Tıpkı ilk 4 albümünden sonra bocalamaya başlayan SAXON gibi, RIOT da ilk 3 albümüyle harikalar yarattıktan sonra 1982 ve 1983’te çıkardığı albümlerle başka yollara girmeye niyetlenmiş ve ticari başarı yakalayamamasının ardından da bir anda dağılmıştı. Reale’nin 2 yıllık kafa karışıklığının ardından 1986 yılında farklı bir kadroyla tekrardan bir araya gelen grup, takvimler 1988’i gösterdiğinde şu anda yazmakta olduğum metal başyapıtını çıkararak doğru yolun çatır çatır metal yapmaktan geçtiği hem kendisine hem de kitlesine göstermişti.
Ne kadar harika bir vokalist olduğu ve sesini çok iyi koruduğu grubun 2011’de çıkardığı “Immortal Soul” albümündeki vokallerinden de görülebilecek Tony Moore (adamın 30 yaşındaki performansıyla 53 yaşındaki performansı neredeyse aynı), “Thundersteel”da kendine özgü ses rengi ve yorum gücüyle albümü alıp götürüyor. Davullardan sorumlu iki kişiden biri olan Bobby Jarzombek’in özellikle döktürdüğü albüm, esas gücünü ise elbette ki gitar kullanımıyla gösteriyor. Bu noktadan baktığımızda “Thundersteel” metal tarihinin en “metal”, en “cayır cayır” albümlerinden biri ve heavy metal, power metal ve speed metal birlikteliği adına geleceğe de ilham veren gerçek bir gövde gösterisi.
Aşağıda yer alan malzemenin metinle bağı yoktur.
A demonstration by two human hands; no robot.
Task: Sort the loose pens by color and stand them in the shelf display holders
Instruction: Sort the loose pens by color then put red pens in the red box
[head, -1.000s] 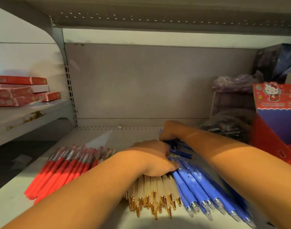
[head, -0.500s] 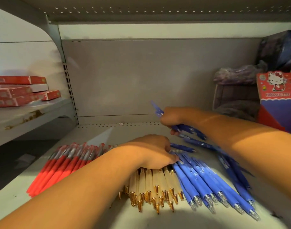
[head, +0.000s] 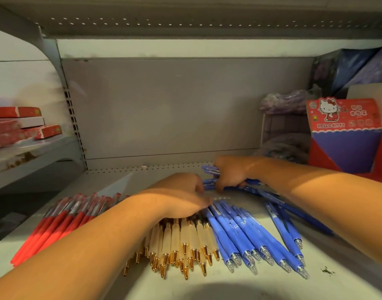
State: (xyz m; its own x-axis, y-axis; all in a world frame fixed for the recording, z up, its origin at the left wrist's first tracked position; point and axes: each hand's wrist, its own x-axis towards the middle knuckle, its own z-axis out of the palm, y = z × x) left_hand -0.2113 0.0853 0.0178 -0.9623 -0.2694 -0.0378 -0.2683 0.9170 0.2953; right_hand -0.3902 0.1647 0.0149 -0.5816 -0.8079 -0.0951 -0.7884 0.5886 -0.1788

İlk 3 albümünde yetmişlerin sonlarındaki hard rock karakterini benimseyen ve bunun üzerinden giden, sonraki iki albümünde ise AC/DC benzeri bir rock ‘n’ roll, hard rock karakteriyle ilham vericilikten uzak bir yöne kayan grubun yukarıda bahsettiğim 2 yıllık arasının ardından yeni elemanlarla tekrar birleşmesi, RIOT adına tam bir metamorfoz oldu aslında. Zira bu değişimle birlikte tam anlamıyla bir metal grubu olduklarını; şarkı tempolarının arttığını, riflerin yırtıcılaştığını, soloların havada uçuştuğunu, kısacası RIOT’ın tam anlamıyla metale dönüştüğünü görüyoruz. “Fight for More”da ilk dönem MANOWAR’un yapabileceği olaylara giren, albüm genelinde “Painkiller” dönemi JUDAS PRIEST’in yapabileceği şeylere kayan albüm, bu özelliğiyle RIOT’ı RIOT yapan bir numaralı albüm olarak metal lügatine girmiş durumda.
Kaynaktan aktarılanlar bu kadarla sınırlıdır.